*What you have to do*:
Your task is to write out every line of the data exactly. Drop the pictures.

### Data section ###

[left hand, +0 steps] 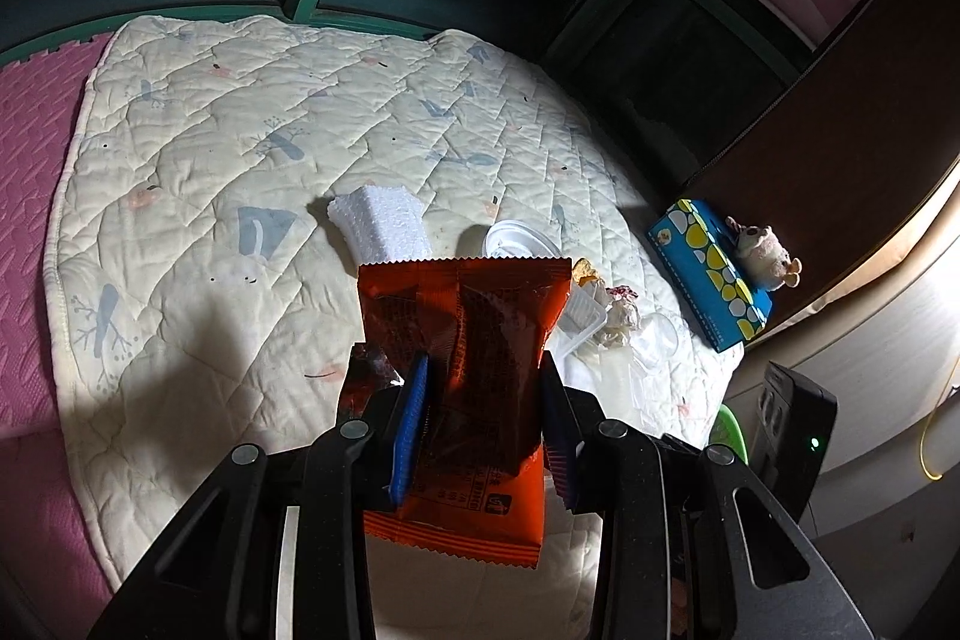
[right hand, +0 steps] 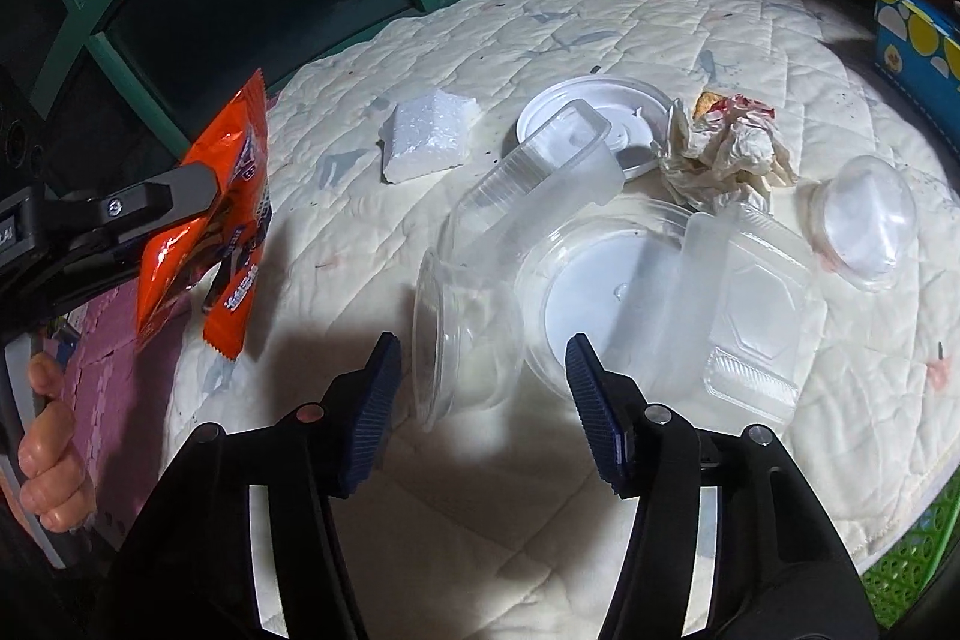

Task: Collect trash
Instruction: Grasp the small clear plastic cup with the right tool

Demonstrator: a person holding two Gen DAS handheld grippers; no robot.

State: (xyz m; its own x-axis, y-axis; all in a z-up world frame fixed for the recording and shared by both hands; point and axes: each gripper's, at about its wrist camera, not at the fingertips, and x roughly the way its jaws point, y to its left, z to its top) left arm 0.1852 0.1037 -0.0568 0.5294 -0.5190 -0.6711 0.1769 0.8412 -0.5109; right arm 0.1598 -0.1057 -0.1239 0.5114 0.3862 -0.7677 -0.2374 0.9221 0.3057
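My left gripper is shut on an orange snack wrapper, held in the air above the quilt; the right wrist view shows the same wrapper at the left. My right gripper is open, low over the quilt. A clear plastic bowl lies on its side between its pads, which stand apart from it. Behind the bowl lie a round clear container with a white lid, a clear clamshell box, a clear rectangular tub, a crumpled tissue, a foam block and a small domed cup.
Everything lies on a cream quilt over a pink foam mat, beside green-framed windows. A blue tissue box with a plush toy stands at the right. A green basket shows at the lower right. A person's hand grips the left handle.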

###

*Result for this task*:
[left hand, +0 steps] 
[right hand, +0 steps] 

Task: Collect trash
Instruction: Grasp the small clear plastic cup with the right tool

Demonstrator: a person holding two Gen DAS handheld grippers; no robot.

State: (xyz m; its own x-axis, y-axis; all in a z-up world frame fixed for the recording and shared by both hands; point and axes: each gripper's, at about its wrist camera, not at the fingertips, and x roughly the way its jaws point, y to its left, z to its top) left arm 0.1852 0.1037 -0.0568 0.5294 -0.5190 -0.6711 0.1769 0.8412 -0.5109; right arm 0.1598 -0.1057 -0.1239 0.5114 0.3862 -0.7677 -0.2374 0.9221 0.3057
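My left gripper is shut on an orange snack wrapper, held in the air above the quilt; the right wrist view shows the same wrapper at the left. My right gripper is open, low over the quilt. A clear plastic bowl lies on its side between its pads, which stand apart from it. Behind the bowl lie a round clear container with a white lid, a clear clamshell box, a clear rectangular tub, a crumpled tissue, a foam block and a small domed cup.
Everything lies on a cream quilt over a pink foam mat, beside green-framed windows. A blue tissue box with a plush toy stands at the right. A green basket shows at the lower right. A person's hand grips the left handle.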

This exercise has been fully answered.